By gently pressing down on the abdominal wall, your doctor learns if your child’s spleen and liver are normal size or enlarged. By pressing deeper, your doctor checks kidney size. Your doctor also checks for any “lumps or bumps” or tenderness in the abdomen.
Using a stethoscope, your doctor can hear the sounds of fluid or food moving through the bowel, which means the intestines are working normally.
The examination of the abdomen can be uncomfortable for ticklish preschoolers and school-age children who frequently start to giggle when the doctor’s hand comes close to the child’s tummy. It is important for the abdominal muscles to be relaxed when your doctor checks for abnormalities.
The doctor routinely checks the genitals for rashes and other signs of infection. With both girls and boys, the doctor uses the genital exam to look for signs of sexual maturation. When examining boys, the doctor checks to make sure the testes have descended into the scrotum and that there are no abnormal masses.
When your child’s reflexes are checked, the doctor is looking for problems with the nervous system. Simple tests of coordination and muscle strength combined with the developmental assessment are also used to look for diseases of the nervous system.
Your doctor checks for different skeletal problems at different ages. At the early well child visits, your doctor checks to make sure your child does not have a problem with abnormal hip joints. It is important to treat hip problems early to avoid the need for surgery. Your doctor also checks your baby’s legs and feet. The baby’s cramped position during pregnancy can cause the legs to appear bowed and may cause incurving of the feet. Such problems are temporary and will be outgrown.
Sports injuries are the most frequent cause of bone and joint problems of older children. The next most common skeletal problem your doctor checks for is scoliosis or “S” curving of the back. Frequently, schools screen for scoliosis, and parents are asked to have a child with a positive screening test further evaluated. Scoliosis can be progressive and needs to be diagnosed early so it can be treated. It is more common in girls than in boys.
At each visit, the doctor will examine your child’s skin for rashes, birthmarks, bruising, infection, or changes in moles. The skin may provide the first clue of an illness such as leukemia or problems with the nervous system. In the teen years, acne will be a primary concern – more for your teenager than for the doctor. There are lots of things to do to make sure your child does not end up with permanent scarring from untreated acne. Be sure to ask your doctor for help or for a referral to a dermatologist if necessary.
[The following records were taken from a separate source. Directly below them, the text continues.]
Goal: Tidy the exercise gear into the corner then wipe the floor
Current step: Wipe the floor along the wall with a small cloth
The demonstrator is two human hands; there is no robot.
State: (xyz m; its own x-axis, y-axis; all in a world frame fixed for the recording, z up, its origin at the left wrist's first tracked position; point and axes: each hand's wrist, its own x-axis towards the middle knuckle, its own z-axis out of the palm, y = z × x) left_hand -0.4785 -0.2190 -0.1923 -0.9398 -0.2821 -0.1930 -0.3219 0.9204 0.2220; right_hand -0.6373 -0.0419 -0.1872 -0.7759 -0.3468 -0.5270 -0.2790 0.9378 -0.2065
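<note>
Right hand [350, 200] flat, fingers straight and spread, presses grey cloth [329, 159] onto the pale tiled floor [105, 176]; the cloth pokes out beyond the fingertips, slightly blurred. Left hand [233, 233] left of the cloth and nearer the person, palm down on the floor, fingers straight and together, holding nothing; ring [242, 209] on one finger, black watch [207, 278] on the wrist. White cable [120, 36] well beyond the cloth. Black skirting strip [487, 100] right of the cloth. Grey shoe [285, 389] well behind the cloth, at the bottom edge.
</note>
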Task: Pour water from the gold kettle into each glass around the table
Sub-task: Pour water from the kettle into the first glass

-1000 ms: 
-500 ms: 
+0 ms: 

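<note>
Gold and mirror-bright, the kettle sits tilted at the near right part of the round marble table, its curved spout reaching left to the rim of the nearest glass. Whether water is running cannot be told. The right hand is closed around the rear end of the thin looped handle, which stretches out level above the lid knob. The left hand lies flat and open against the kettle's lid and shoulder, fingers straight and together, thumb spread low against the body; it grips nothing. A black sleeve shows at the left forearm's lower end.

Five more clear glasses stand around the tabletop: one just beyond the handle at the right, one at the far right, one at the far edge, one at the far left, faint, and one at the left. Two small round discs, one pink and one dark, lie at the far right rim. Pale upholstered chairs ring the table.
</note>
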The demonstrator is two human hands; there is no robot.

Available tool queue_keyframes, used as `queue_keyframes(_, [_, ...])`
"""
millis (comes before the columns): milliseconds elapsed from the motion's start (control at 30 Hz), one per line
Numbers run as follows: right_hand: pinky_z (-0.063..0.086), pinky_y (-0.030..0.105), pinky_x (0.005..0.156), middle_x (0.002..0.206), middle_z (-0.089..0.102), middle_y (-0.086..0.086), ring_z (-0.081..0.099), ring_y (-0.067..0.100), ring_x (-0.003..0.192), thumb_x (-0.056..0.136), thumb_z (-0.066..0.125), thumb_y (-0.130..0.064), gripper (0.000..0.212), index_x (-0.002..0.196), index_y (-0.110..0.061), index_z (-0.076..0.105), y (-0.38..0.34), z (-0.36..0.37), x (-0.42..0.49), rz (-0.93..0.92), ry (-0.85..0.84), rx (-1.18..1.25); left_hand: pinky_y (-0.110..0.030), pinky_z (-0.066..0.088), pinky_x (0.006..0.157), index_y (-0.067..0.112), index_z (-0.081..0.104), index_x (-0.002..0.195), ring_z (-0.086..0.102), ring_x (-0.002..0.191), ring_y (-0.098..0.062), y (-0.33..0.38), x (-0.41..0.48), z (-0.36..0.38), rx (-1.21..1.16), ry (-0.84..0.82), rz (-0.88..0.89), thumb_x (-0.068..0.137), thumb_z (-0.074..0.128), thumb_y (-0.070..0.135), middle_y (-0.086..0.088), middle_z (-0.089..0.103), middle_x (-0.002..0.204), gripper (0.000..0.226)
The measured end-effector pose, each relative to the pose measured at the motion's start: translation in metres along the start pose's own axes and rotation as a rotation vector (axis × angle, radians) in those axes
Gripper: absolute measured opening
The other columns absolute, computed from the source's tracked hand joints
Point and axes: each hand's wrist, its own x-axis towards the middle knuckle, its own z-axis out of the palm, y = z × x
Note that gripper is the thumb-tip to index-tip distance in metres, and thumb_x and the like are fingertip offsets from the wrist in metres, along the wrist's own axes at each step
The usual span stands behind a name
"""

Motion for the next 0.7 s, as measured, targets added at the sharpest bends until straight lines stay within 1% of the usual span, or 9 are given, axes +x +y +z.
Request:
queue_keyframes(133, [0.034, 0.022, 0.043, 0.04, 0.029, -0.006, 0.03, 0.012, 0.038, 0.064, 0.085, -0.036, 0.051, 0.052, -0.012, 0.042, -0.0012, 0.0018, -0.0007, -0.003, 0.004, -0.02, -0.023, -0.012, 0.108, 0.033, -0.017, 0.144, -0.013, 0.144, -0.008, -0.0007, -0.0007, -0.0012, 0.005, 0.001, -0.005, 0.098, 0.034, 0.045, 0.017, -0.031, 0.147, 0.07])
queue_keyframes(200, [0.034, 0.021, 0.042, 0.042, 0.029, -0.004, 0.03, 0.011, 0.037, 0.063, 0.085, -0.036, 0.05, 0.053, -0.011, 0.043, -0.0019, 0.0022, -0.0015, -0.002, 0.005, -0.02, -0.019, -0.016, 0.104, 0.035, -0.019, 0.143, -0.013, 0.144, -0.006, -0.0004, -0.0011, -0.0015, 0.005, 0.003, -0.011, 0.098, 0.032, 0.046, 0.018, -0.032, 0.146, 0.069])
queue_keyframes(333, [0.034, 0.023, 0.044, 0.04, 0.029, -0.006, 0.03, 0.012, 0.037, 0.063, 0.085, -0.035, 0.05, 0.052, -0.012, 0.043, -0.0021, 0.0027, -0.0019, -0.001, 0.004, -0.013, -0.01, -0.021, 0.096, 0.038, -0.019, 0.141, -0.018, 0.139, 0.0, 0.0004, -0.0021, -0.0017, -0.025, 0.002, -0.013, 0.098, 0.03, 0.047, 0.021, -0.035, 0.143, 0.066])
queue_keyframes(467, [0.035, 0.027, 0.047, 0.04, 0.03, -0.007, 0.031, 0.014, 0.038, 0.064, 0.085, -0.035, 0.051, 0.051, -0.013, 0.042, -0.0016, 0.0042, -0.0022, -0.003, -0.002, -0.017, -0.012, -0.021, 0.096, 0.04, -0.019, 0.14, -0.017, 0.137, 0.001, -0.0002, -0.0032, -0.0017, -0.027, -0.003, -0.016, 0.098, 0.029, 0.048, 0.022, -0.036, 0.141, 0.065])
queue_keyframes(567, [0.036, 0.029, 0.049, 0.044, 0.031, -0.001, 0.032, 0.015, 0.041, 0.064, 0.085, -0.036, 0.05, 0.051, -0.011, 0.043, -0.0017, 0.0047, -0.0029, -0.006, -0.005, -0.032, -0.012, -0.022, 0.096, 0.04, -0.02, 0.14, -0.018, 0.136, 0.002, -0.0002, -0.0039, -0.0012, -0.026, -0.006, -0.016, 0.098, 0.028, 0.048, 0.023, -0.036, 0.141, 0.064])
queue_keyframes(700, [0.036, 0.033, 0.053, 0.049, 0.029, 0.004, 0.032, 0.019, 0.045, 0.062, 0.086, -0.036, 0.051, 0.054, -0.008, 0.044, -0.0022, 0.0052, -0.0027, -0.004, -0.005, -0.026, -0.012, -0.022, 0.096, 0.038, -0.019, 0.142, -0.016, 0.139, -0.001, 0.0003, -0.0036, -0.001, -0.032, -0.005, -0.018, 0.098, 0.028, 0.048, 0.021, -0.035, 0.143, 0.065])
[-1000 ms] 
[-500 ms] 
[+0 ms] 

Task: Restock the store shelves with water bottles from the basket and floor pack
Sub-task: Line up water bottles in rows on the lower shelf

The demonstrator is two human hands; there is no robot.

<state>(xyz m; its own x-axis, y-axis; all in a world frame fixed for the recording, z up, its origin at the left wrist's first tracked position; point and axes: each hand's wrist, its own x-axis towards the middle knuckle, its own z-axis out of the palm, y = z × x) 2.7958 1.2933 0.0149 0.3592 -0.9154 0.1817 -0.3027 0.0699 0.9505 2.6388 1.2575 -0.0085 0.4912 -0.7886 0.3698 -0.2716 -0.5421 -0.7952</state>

Just as your doctor watches over your child’s growth, he or she follows your child’s development. This is done by discussing your child’s behavior, observing your child during the visit, and having you fill out questionnaires on your child’s skills. If you have any concerns about your child’s development be sure to mention them during the visit.
Children are constantly changing, adding new skills in every area: social development, which includes how your child interacts with you and others; language development, which includes everything from cooing to talking in sentences; gross motor skills, which include large muscle movements involving the arms and legs like throwing a ball or walking; and fine motor skills, which include using fingers and hands for drawing or coloring.
By following your child’s development over time, your doctor is able to identify possible problems with development and refer your child for early intervention.